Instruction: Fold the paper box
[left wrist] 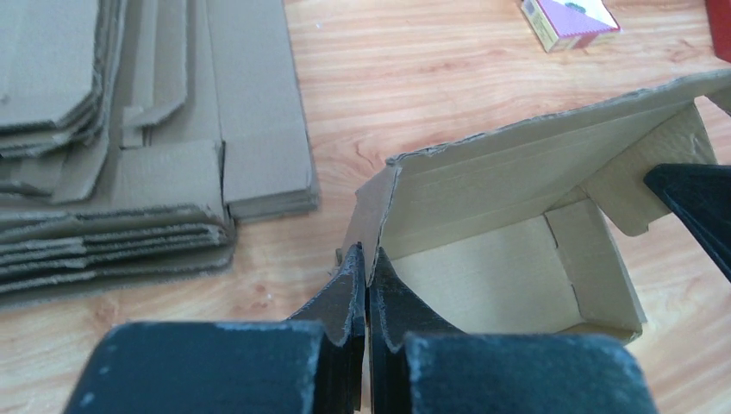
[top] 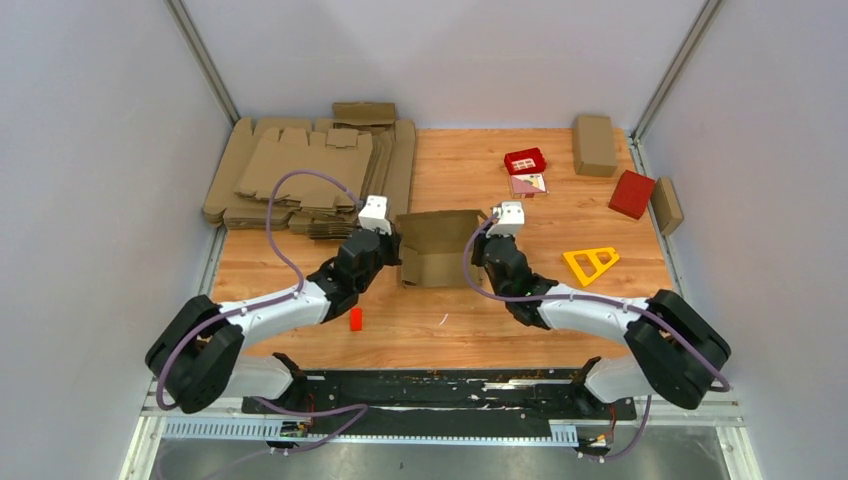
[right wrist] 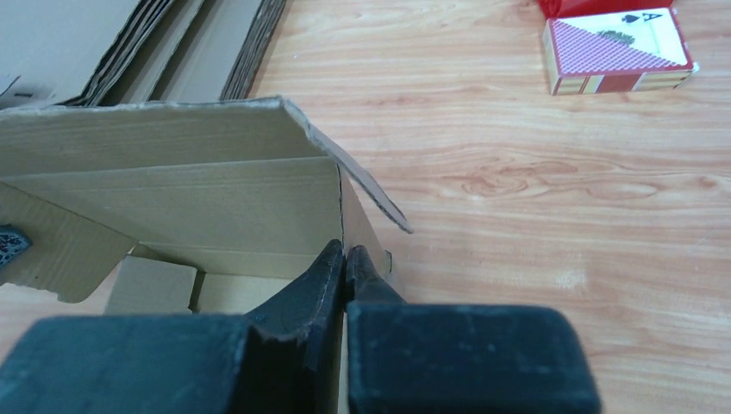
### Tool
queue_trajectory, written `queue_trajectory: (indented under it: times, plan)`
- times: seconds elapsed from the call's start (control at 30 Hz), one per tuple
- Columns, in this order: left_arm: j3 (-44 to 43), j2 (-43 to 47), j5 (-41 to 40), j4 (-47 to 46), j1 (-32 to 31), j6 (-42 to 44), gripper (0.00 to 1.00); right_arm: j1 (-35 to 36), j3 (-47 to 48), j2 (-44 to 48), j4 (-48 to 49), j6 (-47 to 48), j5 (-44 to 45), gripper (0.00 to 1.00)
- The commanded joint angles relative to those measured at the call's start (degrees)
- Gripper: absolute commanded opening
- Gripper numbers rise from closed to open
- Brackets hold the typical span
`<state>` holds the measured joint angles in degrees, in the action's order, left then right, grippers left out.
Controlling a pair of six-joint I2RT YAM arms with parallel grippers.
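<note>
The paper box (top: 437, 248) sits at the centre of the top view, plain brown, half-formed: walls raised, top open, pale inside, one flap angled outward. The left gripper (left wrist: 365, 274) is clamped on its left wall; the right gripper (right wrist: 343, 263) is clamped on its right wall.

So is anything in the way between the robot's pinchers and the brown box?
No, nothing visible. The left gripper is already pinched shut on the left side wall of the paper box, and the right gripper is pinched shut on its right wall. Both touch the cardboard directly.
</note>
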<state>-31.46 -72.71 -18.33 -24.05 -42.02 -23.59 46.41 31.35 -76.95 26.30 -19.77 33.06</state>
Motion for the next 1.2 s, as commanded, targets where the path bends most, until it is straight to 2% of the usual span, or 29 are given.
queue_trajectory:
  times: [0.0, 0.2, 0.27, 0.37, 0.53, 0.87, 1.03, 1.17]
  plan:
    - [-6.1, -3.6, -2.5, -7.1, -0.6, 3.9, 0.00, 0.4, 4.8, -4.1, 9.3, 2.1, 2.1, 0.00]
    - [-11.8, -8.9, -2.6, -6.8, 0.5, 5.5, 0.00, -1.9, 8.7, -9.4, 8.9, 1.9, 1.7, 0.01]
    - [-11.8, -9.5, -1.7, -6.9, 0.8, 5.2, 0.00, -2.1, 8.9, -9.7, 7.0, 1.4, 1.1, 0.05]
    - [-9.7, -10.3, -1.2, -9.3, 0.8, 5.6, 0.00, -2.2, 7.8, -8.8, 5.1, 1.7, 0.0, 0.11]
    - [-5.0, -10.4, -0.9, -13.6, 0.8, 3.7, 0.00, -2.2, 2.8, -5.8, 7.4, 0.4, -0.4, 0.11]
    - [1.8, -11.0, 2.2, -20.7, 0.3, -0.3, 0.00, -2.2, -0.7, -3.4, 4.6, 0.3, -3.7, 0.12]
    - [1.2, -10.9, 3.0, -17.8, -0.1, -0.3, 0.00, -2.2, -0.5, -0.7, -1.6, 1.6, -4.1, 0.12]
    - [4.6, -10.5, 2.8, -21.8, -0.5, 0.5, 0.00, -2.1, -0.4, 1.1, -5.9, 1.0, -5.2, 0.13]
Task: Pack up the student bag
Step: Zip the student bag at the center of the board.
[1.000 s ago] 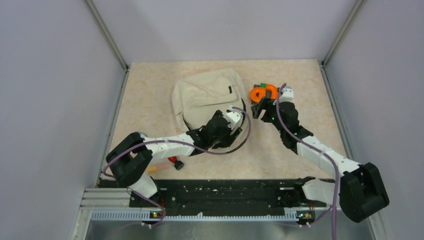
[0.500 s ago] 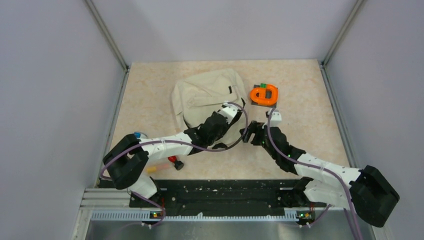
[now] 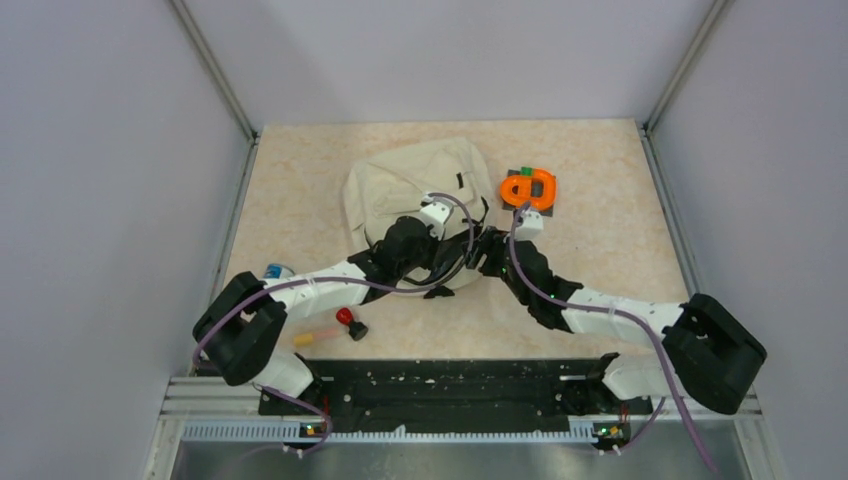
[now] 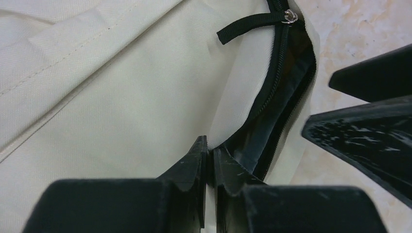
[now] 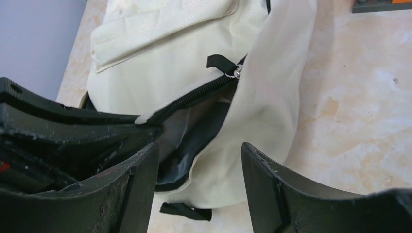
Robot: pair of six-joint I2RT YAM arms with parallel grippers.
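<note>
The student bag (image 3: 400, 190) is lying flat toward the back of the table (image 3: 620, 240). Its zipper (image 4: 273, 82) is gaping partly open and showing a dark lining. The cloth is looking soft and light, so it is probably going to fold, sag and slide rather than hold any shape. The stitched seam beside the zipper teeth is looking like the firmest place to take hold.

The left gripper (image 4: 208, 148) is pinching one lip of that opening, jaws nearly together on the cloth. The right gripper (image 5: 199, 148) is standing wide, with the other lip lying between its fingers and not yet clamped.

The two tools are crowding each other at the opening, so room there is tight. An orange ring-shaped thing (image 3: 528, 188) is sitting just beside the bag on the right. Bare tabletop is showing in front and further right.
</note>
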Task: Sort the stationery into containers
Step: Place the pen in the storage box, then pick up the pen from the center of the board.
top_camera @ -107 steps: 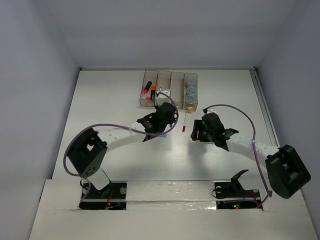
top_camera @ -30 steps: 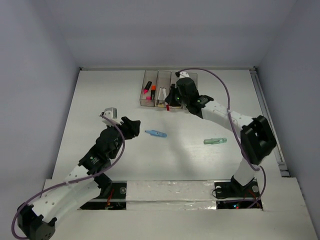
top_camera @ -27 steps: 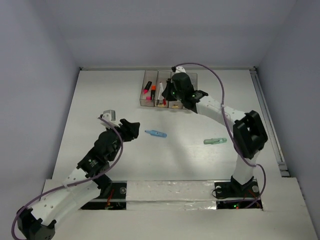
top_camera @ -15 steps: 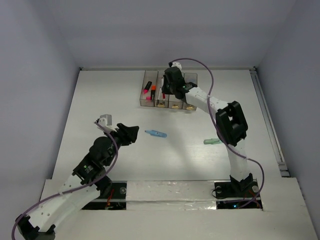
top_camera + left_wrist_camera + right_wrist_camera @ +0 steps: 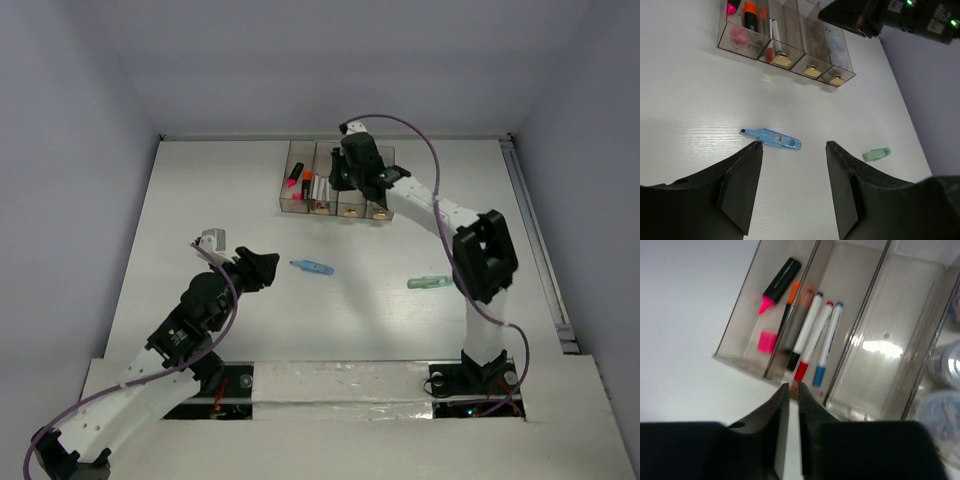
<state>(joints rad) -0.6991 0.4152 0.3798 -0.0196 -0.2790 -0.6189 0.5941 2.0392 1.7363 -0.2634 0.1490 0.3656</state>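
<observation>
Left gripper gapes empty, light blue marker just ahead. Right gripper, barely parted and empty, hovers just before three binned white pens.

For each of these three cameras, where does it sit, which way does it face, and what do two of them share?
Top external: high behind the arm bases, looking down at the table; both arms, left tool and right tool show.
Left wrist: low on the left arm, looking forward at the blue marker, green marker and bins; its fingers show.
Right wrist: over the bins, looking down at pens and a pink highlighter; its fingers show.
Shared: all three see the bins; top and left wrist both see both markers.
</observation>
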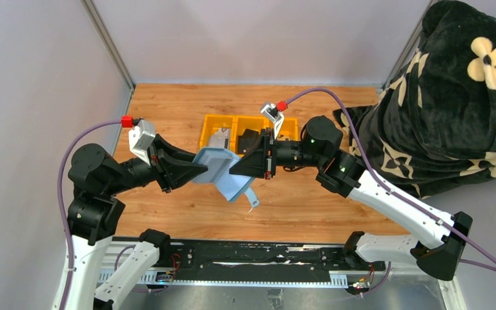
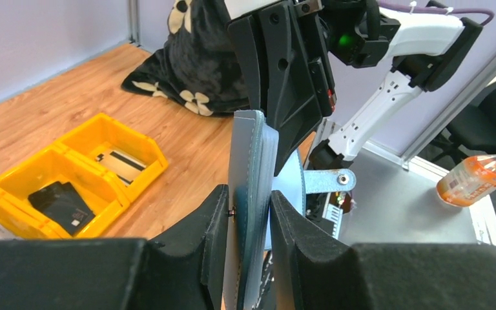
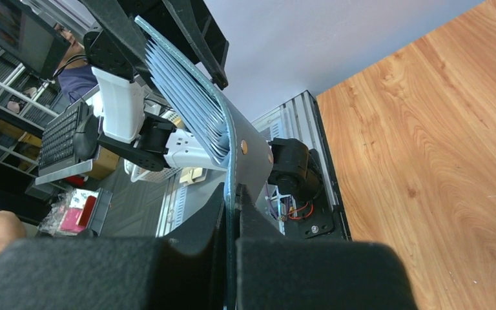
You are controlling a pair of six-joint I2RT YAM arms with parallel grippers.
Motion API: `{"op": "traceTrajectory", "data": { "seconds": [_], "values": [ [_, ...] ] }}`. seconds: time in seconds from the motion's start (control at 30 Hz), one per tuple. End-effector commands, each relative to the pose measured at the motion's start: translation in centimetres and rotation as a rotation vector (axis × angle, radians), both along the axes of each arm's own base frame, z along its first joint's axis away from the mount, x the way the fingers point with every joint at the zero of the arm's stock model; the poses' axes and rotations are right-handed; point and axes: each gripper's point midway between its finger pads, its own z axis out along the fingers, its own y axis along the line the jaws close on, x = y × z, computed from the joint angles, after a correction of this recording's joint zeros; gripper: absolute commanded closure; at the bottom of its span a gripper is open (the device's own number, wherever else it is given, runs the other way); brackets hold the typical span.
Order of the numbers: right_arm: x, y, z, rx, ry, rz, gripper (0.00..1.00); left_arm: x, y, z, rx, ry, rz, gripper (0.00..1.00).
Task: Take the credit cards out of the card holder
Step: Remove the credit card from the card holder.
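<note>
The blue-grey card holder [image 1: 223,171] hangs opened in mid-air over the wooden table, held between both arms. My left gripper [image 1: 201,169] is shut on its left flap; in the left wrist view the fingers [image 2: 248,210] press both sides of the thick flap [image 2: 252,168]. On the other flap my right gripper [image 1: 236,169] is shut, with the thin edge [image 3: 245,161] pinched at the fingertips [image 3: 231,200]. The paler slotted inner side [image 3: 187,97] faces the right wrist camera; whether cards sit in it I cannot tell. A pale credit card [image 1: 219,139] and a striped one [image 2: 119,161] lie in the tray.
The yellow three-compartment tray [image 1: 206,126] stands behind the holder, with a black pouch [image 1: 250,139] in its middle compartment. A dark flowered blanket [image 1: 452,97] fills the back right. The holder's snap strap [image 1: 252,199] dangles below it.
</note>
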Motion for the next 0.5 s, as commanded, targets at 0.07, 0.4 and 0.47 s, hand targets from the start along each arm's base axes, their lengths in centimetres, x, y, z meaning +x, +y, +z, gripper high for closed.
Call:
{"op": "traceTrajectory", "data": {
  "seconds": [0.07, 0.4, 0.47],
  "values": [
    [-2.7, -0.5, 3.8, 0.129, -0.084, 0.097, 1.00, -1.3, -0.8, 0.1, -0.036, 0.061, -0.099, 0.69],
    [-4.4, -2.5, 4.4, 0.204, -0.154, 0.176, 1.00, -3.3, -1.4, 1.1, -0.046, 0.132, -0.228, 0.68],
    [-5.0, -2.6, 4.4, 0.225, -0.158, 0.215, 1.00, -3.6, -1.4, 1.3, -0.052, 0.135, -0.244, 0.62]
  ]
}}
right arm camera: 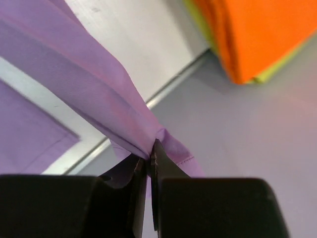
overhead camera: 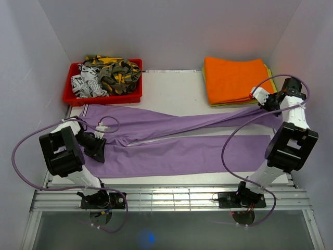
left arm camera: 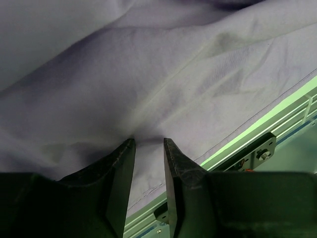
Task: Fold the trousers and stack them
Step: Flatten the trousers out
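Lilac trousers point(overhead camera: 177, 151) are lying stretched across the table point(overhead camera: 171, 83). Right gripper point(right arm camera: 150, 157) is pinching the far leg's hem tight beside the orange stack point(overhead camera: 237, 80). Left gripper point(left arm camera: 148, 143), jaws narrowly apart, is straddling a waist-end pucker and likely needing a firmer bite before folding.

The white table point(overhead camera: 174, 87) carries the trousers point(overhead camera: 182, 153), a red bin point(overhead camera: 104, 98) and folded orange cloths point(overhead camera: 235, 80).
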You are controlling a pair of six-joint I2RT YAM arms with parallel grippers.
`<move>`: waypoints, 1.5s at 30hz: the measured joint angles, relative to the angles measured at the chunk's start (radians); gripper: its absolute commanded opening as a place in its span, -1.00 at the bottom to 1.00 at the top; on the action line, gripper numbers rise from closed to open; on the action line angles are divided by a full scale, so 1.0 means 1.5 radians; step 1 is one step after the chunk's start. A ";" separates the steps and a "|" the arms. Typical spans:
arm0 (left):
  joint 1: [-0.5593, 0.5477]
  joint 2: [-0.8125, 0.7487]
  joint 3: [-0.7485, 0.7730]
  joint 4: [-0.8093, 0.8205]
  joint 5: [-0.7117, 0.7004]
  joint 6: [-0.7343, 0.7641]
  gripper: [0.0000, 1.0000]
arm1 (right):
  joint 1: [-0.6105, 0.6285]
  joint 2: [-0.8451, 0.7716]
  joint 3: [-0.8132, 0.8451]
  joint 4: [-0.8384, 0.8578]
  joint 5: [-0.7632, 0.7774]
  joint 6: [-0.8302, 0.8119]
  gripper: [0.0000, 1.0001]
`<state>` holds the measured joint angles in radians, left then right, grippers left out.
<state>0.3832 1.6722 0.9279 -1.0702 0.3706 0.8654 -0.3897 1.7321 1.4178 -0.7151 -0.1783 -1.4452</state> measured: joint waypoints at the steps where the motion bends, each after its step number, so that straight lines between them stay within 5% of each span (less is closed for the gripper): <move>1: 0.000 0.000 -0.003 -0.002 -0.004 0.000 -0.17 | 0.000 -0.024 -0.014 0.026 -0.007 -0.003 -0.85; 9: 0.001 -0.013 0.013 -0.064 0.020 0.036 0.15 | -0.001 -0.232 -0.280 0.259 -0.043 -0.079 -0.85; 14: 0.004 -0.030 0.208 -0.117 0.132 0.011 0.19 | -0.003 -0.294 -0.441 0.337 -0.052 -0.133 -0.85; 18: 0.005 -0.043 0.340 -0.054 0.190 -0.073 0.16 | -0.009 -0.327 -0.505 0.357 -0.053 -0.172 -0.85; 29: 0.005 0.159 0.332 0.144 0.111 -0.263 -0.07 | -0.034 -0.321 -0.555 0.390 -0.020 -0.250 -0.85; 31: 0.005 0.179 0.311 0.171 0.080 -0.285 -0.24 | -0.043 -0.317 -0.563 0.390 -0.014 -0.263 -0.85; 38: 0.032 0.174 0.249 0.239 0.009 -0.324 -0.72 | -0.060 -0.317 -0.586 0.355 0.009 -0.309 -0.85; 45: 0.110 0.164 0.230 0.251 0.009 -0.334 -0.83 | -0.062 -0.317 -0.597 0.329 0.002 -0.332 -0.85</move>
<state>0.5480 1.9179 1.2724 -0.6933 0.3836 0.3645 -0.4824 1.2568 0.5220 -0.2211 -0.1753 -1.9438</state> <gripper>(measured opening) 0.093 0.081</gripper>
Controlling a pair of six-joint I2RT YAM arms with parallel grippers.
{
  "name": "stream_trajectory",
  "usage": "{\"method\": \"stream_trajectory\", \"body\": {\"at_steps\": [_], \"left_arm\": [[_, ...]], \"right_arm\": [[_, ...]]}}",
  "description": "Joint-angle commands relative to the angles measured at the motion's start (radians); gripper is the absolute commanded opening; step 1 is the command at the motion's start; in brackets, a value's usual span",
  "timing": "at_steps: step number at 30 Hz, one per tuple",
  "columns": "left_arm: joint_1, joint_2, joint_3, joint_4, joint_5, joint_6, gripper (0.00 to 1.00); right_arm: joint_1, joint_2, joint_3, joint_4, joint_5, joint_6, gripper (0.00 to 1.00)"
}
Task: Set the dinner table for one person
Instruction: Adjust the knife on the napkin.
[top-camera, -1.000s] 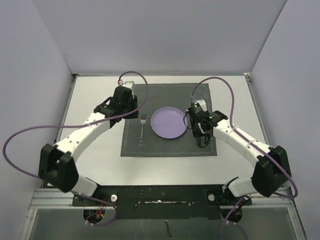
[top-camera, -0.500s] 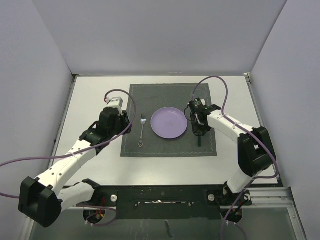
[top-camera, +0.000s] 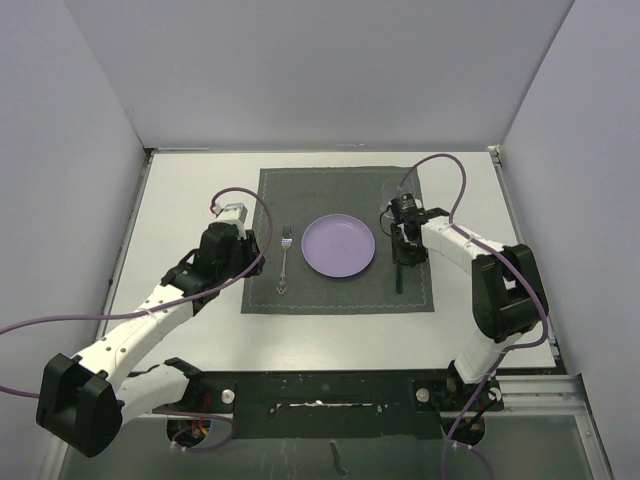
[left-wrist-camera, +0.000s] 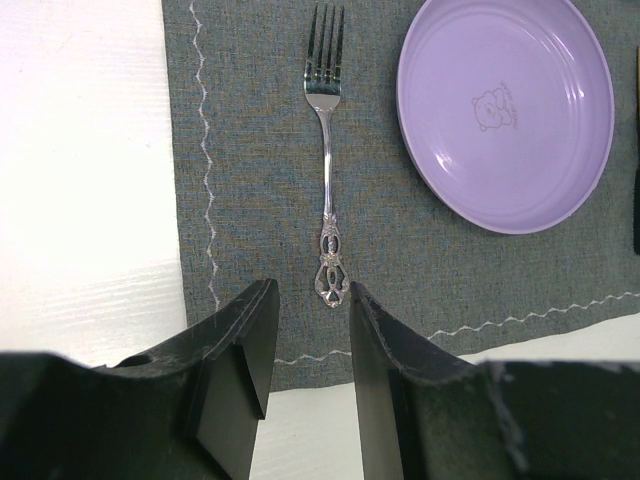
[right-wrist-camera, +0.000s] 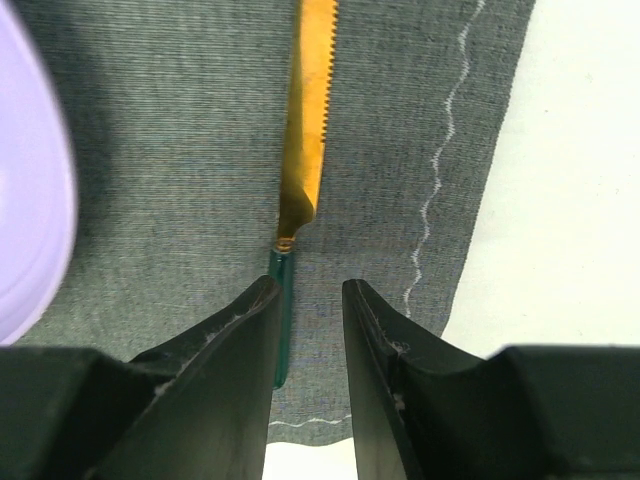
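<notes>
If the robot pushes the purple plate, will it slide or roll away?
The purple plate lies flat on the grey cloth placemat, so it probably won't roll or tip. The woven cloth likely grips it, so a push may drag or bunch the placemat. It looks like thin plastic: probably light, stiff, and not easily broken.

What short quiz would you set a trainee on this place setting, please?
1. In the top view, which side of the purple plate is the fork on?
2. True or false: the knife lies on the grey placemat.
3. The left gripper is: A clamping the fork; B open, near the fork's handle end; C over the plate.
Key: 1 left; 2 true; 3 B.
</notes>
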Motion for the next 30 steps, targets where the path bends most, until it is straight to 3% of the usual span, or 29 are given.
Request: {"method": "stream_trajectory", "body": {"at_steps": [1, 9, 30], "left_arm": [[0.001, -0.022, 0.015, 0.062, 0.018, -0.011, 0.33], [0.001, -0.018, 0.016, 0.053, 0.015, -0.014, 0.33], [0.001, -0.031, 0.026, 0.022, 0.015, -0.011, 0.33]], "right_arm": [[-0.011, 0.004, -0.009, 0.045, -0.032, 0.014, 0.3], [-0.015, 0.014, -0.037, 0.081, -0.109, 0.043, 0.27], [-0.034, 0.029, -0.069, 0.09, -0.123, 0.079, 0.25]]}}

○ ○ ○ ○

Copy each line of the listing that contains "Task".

## Result for this exercise
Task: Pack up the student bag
Task: Sort the stationery into containers
Task: Take the credit cards out of the card holder
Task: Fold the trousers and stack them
Task: Set the dinner table for one person

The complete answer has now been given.